▶ [Work required]: Where the listing below reaches the line containing "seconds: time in", start writing out lines exactly, and stop once the line containing "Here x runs" has been written.

▶ [Given data]:
== Segment start ==

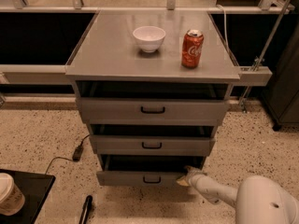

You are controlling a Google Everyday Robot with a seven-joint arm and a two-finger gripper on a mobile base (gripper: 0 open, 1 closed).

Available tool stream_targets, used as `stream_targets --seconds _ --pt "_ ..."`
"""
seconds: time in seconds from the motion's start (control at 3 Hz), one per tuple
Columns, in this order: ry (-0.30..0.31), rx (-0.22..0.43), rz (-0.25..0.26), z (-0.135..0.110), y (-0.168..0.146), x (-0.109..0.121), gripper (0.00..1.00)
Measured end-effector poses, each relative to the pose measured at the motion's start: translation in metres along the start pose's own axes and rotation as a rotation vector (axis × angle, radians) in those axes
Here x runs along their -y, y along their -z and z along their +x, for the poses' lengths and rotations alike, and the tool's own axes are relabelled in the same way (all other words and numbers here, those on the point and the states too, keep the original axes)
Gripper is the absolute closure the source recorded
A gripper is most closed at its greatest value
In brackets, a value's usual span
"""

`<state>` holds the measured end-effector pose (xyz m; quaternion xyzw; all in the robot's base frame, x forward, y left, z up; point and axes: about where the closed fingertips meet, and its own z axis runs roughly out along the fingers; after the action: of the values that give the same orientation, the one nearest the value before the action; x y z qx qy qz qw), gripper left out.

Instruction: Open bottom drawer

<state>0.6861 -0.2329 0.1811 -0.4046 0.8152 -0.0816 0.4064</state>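
Observation:
The bottom drawer point(140, 177) is the lowest of three grey drawers in a metal cabinet, with a small black loop handle point(152, 179). It stands pulled out a little, with a dark gap above its front. My gripper point(184, 178) is at the drawer's right end, at the top right corner of its front, on a white arm that comes in from the lower right. The middle drawer point(152, 145) and the top drawer point(153, 110) sit above it.
A white bowl point(149, 38) and a red soda can point(192, 48) stand on the cabinet top point(107, 55). A black cable and plug point(77, 151) lie on the speckled floor at the left. A paper cup point(9, 199) sits on a black tray at bottom left.

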Motion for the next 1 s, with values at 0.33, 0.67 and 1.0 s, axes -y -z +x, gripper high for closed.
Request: stream_targets --seconds 0.33,0.67,1.0 --pt "0.02 0.023 0.004 0.008 0.029 -0.021 1.0" --pt "0.027 0.032 0.009 0.007 0.041 -0.026 1.0" --pt "0.02 0.047 0.015 0.023 0.073 -0.05 1.0"
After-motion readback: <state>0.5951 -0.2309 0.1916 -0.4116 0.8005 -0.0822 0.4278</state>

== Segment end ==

▶ [Result]:
seconds: time in seconds from the motion's start (control at 3 Hz), one per tuple
Columns, in this order: ry (-0.30..0.31), rx (-0.22..0.43), rz (-0.25..0.26), z (-0.135..0.110), y (-0.168..0.146), x (-0.109..0.121), gripper (0.00..1.00)
Measured end-effector poses, each relative to the pose measured at the motion's start: translation in metres along the start pose's own axes and rotation as a rotation vector (axis × angle, radians) in those axes
Here x runs along their -y, y along their -z and z along their +x, for the poses' lengths and rotations alike, and the tool's own axes are relabelled in the same way (all other words and numbers here, those on the point and the states too, keep the original axes)

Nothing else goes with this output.